Böse-O’Reilly: Kleinere Kinder haben oft noch kein Risikobewusstsein und trocknen aufgrund der größeren Körperoberfläche zum Gewicht in der Hitze relativ schnell aus. Bei Schulkindern finden leider immer noch sehr viele Schul- und Sportfeste oder Trainings im Sommer mittags oder nachmittags statt. Wir Ärzt*innen sollten dazu mit den Lehrer*innen und Vereinen zusammenarbeiten. Bei den Jugendlichen ist es oft schick, sich in die Sonne zu legen, denn ihnen fehlt meist noch das Risikobewusstsein, dass Sonnenbrände im Kindes- und Jugendalaer das größte Risiko für späteren Hautkrebs sind.
Jäger: In vielen Schulen mangelt es an Aufklärung und Hitzeschutzplänen. An einigen gibt es sogar ein Kopfbedeckungsverbot: Kinder und Jugendliche dürfen keine Hüte und Kappen tragen und müssen aber wegen Covid selbst in der größten Hitze raus auf den Hof. Sie dürfen drinnen nicht trinken, weil sie dazu die Masken abnehmen müssten. Es gibt zu wenig Wasserspender, Spielplätze sind häufig weder begrünt noch überdacht. Wir bräuchten in den einzelnen Stadtteilen flächendeckend Wasserbrunnen mit Nachfüllstationen für Flaschen wie in Frankreich, Italien oder Spanien! Bei über 30 Grad können Kinder und Jugendliche außerdem weder eine Klausur schreiben noch sich darauf vorbereiten. Ihre kognitiven Leistungen sind bei Hitze genauso eingeschränkt wie unsere oder die von älteren Menschen.

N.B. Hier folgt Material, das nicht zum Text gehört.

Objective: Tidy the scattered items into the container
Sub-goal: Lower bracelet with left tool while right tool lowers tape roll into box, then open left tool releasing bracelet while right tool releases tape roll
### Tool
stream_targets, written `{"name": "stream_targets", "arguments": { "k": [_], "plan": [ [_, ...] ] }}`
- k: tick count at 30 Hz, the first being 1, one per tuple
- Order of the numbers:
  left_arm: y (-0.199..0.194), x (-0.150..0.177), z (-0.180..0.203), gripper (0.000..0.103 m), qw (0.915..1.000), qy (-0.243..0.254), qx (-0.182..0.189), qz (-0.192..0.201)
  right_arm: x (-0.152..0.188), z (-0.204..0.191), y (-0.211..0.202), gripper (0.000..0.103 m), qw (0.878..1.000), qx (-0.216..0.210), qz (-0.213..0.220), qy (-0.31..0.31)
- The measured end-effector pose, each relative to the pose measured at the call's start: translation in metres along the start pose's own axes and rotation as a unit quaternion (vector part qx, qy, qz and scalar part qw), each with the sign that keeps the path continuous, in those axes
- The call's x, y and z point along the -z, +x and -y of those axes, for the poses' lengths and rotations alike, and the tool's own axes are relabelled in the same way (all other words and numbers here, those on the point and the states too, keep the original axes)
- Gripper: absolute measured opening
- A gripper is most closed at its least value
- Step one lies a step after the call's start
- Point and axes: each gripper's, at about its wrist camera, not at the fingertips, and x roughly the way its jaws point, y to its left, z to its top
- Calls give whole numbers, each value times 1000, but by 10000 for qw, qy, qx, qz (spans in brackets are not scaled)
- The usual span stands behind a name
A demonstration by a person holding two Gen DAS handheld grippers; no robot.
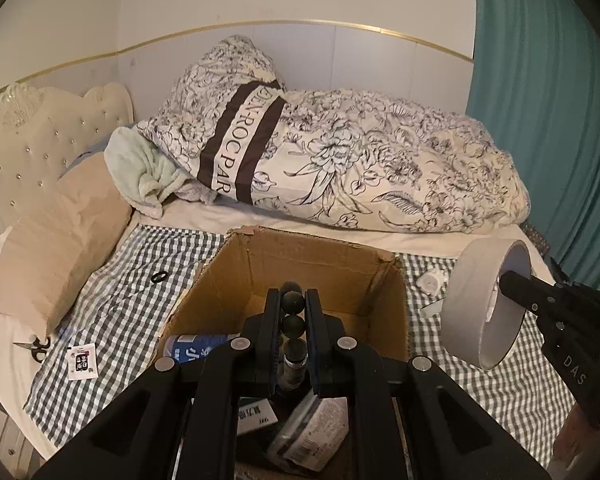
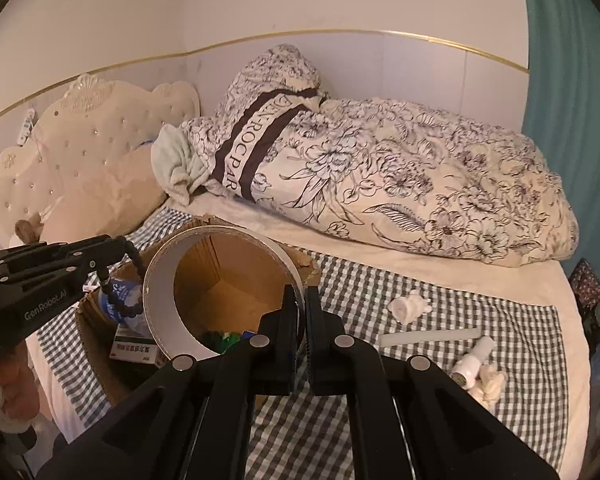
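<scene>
My left gripper hangs over the open cardboard box on the bed. Its jaws are pinching a string of black beads, which dangles down toward the inside of the box. My right gripper has its jaws pressed on the wall of a big white tape roll, held just above the right side of the box. Inside the box I can see a blue bottle, a small carton and what looks like a clear tub, though it is partly hidden. On the checked cloth to the right of the box lie a white stick, a small white bottle and a little white lump. To the left lie scissors, a small packet and a black ring.
</scene>
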Motion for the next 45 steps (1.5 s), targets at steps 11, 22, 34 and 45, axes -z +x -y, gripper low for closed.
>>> {"name": "stream_targets", "arguments": {
  "k": [11, 22, 34, 45],
  "plan": [
    [46, -14, -12, 11, 9998, -29, -51, -180, -17, -19, 73, 3, 9977, -522, -430, -80],
    [105, -22, -31, 11, 9966, -216, 82, -785, -22, -35, 153, 3, 9878, -708, -1374, -196],
    [108, -27, -26, 17, 9969, -154, -84, -767, -11, -34, 163, 30, 9865, -339, -1515, -518],
    [75, -38, -22, 24, 9983, -206, -137, -527, -27, -35, 127, 47, 9887, -515, -1339, -425]
  ]
}}
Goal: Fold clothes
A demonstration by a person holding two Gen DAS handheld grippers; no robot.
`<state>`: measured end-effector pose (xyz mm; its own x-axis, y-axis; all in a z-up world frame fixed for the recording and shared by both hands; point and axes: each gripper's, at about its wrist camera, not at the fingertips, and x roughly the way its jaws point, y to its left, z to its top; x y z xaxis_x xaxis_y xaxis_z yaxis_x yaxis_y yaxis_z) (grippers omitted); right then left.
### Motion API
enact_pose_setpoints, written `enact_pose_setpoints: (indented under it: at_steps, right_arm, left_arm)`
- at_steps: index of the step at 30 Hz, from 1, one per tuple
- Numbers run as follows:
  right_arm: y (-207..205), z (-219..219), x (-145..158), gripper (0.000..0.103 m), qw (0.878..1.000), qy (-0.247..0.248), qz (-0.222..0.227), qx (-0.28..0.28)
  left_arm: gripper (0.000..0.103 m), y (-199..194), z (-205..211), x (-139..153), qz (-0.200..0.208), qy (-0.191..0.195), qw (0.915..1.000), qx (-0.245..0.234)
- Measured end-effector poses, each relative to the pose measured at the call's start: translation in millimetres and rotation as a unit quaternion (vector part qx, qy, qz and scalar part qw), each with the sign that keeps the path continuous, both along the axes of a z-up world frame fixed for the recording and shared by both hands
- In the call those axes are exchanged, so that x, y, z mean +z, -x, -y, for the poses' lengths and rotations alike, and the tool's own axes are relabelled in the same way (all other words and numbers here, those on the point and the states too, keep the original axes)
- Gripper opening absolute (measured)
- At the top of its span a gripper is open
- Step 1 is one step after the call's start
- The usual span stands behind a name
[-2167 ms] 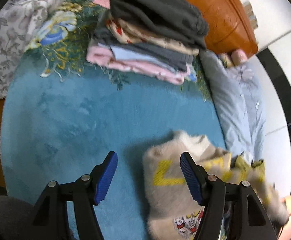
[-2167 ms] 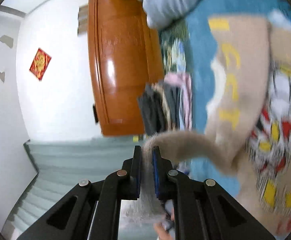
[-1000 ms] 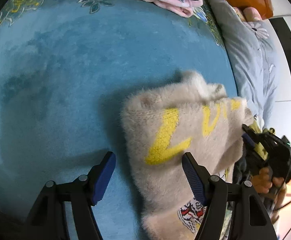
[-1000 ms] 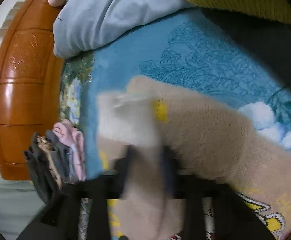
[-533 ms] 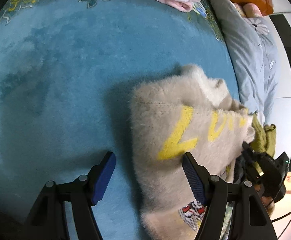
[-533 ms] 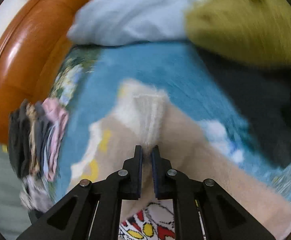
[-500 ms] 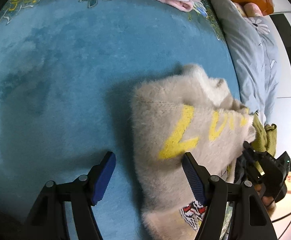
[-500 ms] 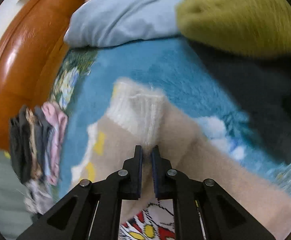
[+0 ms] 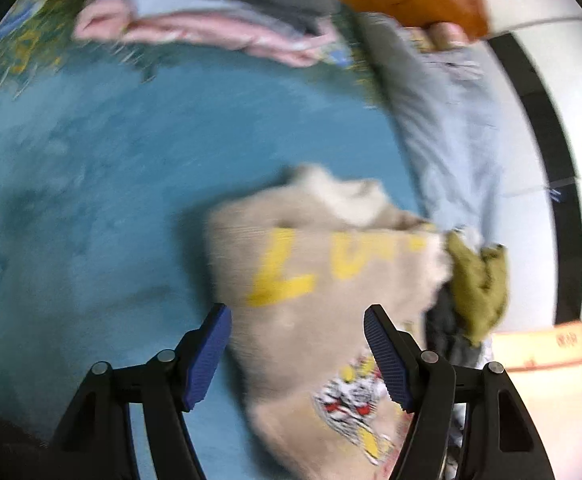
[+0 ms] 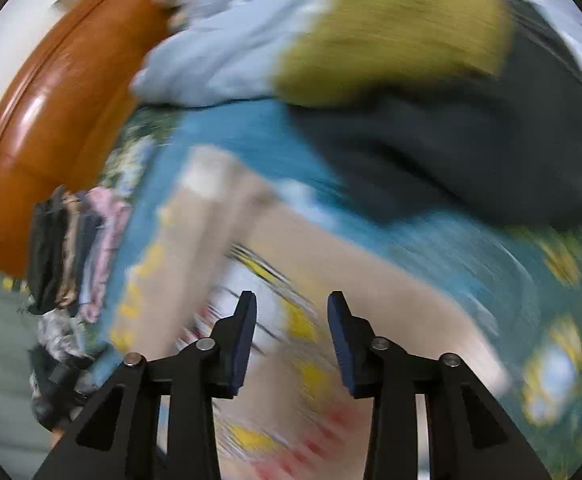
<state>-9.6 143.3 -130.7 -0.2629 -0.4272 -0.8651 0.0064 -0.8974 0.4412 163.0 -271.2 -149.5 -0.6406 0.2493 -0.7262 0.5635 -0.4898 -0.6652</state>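
A fuzzy beige sweater (image 9: 323, 280) with yellow letters and a cartoon print lies folded over on the blue bedspread (image 9: 111, 184). My left gripper (image 9: 297, 344) hovers open above its near left edge, touching nothing. In the right wrist view the same sweater (image 10: 331, 272) lies blurred below my right gripper (image 10: 291, 332). Its jaws are opening, and the sleeve (image 10: 211, 200) lies flat on the sweater ahead, free of the pads. Nothing is between the right fingers.
A stack of folded clothes (image 9: 219, 16) sits at the far side by the orange wooden headboard (image 10: 51, 92). An olive garment (image 10: 391, 32) and a dark garment (image 10: 471, 152) lie unfolded to the right beside a pale blue quilt (image 9: 451, 128).
My right gripper let go of the sweater sleeve, opened and swung back over the sweater. The left gripper rose a little, so the folded stack came back into view.
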Motion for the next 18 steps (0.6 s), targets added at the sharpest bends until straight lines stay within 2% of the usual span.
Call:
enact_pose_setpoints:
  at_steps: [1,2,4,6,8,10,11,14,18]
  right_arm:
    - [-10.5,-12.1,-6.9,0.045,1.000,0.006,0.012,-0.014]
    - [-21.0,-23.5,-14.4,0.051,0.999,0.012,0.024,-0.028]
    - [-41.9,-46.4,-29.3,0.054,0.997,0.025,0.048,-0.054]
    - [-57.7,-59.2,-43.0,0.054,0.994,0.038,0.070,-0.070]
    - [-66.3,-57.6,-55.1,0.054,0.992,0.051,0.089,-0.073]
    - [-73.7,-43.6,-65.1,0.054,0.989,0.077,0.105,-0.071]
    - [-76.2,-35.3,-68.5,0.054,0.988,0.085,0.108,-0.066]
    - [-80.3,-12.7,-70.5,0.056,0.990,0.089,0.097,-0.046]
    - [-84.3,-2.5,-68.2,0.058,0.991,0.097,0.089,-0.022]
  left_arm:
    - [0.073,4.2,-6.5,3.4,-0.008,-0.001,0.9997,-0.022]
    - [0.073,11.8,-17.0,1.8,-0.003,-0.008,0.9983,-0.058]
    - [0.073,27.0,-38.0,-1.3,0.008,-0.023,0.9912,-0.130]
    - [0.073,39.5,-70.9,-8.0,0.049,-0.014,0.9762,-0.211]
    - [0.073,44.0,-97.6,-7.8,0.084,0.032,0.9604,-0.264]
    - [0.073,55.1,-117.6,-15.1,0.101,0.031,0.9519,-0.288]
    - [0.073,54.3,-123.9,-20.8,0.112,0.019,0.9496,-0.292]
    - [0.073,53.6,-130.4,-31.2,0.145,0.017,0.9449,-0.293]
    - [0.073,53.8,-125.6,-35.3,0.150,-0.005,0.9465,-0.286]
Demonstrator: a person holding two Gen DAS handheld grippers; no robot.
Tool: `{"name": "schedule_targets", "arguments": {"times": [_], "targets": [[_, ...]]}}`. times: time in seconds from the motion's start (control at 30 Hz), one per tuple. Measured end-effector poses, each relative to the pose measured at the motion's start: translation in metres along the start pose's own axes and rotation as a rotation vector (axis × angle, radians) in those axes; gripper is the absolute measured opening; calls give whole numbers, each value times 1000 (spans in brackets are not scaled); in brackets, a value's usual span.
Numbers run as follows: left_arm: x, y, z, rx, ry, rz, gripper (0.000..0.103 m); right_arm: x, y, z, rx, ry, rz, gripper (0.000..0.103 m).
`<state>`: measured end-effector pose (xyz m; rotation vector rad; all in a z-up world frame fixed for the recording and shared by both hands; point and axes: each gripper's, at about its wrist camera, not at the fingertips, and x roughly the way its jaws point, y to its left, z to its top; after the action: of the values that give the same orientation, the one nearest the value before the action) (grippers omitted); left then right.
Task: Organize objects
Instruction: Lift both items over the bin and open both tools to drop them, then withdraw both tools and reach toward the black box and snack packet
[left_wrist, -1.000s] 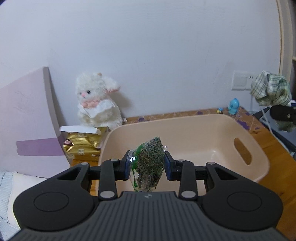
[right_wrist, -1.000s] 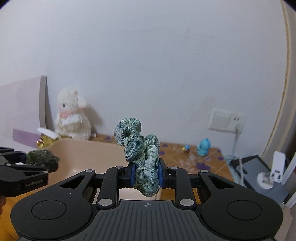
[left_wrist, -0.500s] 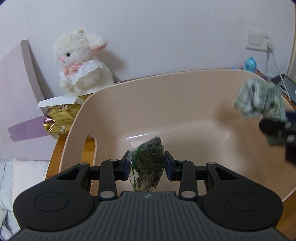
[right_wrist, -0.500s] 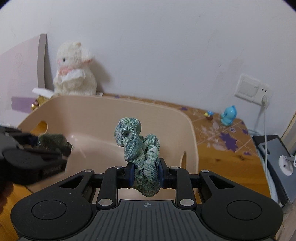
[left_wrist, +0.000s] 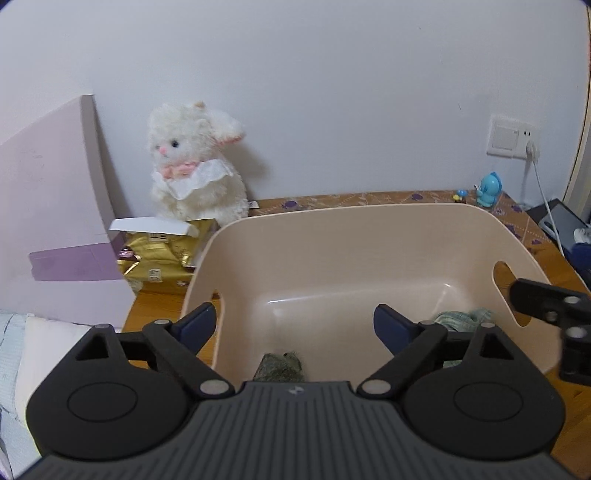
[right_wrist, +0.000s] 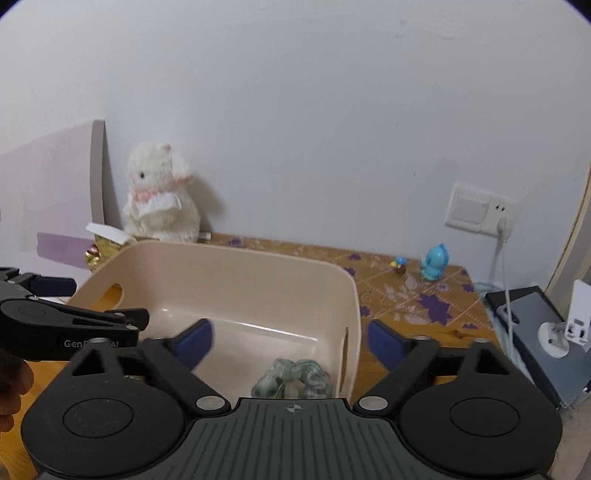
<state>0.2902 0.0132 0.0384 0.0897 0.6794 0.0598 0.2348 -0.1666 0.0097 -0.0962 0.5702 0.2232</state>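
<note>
Both loads are let go now: left gripper (left_wrist: 291, 325) and right gripper (right_wrist: 290, 338) jaws are opening, empty. Dark green packet (left_wrist: 279, 365) and green checked fabric scrunchie (right_wrist: 295, 378) are dropped below the fingers inside the beige plastic bin (left_wrist: 332, 229). Grippers are best lifted straight out, rim avoided.

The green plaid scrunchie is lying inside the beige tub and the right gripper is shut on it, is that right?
Not quite. The green plaid scrunchie does lie inside the beige tub, but the right gripper is not shut on it: its jaws are opening, with nothing between them, as the right wrist view shows.
</note>
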Motion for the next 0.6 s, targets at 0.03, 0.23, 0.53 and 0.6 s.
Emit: {"name": "schedule_targets", "arguments": {"times": [0.03,0.23,0.53,0.6], "targets": [[-5,2,-1,-6,-2,2,93,-5,-2,0,1,-1,1,100],[-38,12,-14,-14,-21,22,93,-38,-11,-4,12,-21,12,103],[-85,18,-37,-15,-37,40,93,-77,-15,-30,19,4,9,103],[-91,20,-46,-5,-33,38,93,-84,-16,-40,21,15,10,103]]}}
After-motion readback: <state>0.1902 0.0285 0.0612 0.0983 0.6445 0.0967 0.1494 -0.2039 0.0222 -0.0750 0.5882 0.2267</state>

Was müssen die Eltern wissen?
Jäger: Es braucht ein Bewusstsein dafür, dass man Kinder nicht bei Hitze nach draußen schicken kann. Auch nicht nach der Schule. Es ist in Ordnung, wenn ein Kind sich bei Hitze zurückzieht und ausruht, keinen Sport macht und später ins Bett geht. Mittelfristig müssen wir die Hitzeschutz-Maßnahmen aus südlichen Ländern auch hier umsetzen und zum Beispiel auch wieder mehr hitzefrei geben.